## How to complete this task
From the first line to the last, retype the listing without any alteration.

## Data
-------

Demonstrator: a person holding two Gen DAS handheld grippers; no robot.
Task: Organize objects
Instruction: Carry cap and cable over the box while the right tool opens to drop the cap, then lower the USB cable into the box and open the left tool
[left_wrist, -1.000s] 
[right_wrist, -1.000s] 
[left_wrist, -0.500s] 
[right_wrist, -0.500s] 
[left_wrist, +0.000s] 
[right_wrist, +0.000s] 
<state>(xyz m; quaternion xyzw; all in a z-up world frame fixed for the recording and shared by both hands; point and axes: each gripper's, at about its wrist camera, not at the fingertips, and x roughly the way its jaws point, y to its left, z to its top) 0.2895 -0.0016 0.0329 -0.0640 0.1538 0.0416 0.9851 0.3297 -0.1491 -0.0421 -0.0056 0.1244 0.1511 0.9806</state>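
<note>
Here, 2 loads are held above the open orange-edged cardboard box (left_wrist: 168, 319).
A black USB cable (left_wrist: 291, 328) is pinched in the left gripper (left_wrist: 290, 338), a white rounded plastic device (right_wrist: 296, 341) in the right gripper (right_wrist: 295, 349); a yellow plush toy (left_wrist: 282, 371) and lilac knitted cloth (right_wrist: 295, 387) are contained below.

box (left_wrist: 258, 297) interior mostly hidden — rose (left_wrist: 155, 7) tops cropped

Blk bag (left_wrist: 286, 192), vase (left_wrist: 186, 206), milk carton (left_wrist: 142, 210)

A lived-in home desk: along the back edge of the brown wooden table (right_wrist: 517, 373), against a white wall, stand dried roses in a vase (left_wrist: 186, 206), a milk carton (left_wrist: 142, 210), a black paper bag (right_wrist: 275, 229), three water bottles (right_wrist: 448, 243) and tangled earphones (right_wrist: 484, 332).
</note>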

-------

## Answer for the task
Demonstrator: a person holding two Gen DAS handheld grippers; no robot.
Task: Organize objects
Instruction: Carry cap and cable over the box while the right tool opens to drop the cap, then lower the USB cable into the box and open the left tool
[left_wrist, -1.000s] 
[right_wrist, -1.000s] 
[left_wrist, -0.500s] 
[right_wrist, -0.500s] 
[left_wrist, +0.000s] 
[right_wrist, +0.000s] 
<state>(xyz m; quaternion xyzw; all in a z-up world frame fixed for the recording and shared by both hands; point and axes: each gripper's, at about its wrist camera, not at the fingertips, and x roughly the way its jaws point, y to its left, z to its top) 0.2895 -0.0016 0.0329 -0.0640 0.1538 0.0416 0.9851 0.3297 -0.1491 -0.0421 -0.0056 0.1244 0.1511 0.9806</state>
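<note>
Here, 2 loads are held above the open orange-edged cardboard box (left_wrist: 168, 319).
A black USB cable (left_wrist: 291, 328) is pinched in the left gripper (left_wrist: 290, 338), a white rounded plastic device (right_wrist: 296, 341) in the right gripper (right_wrist: 295, 349); a yellow plush toy (left_wrist: 282, 371) and lilac knitted cloth (right_wrist: 295, 387) are contained below.

box (left_wrist: 258, 297) interior mostly hidden — rose (left_wrist: 155, 7) tops cropped

Blk bag (left_wrist: 286, 192), vase (left_wrist: 186, 206), milk carton (left_wrist: 142, 210)

A lived-in home desk: along the back edge of the brown wooden table (right_wrist: 517, 373), against a white wall, stand dried roses in a vase (left_wrist: 186, 206), a milk carton (left_wrist: 142, 210), a black paper bag (right_wrist: 275, 229), three water bottles (right_wrist: 448, 243) and tangled earphones (right_wrist: 484, 332).
</note>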

Reply complete, and nothing else is required.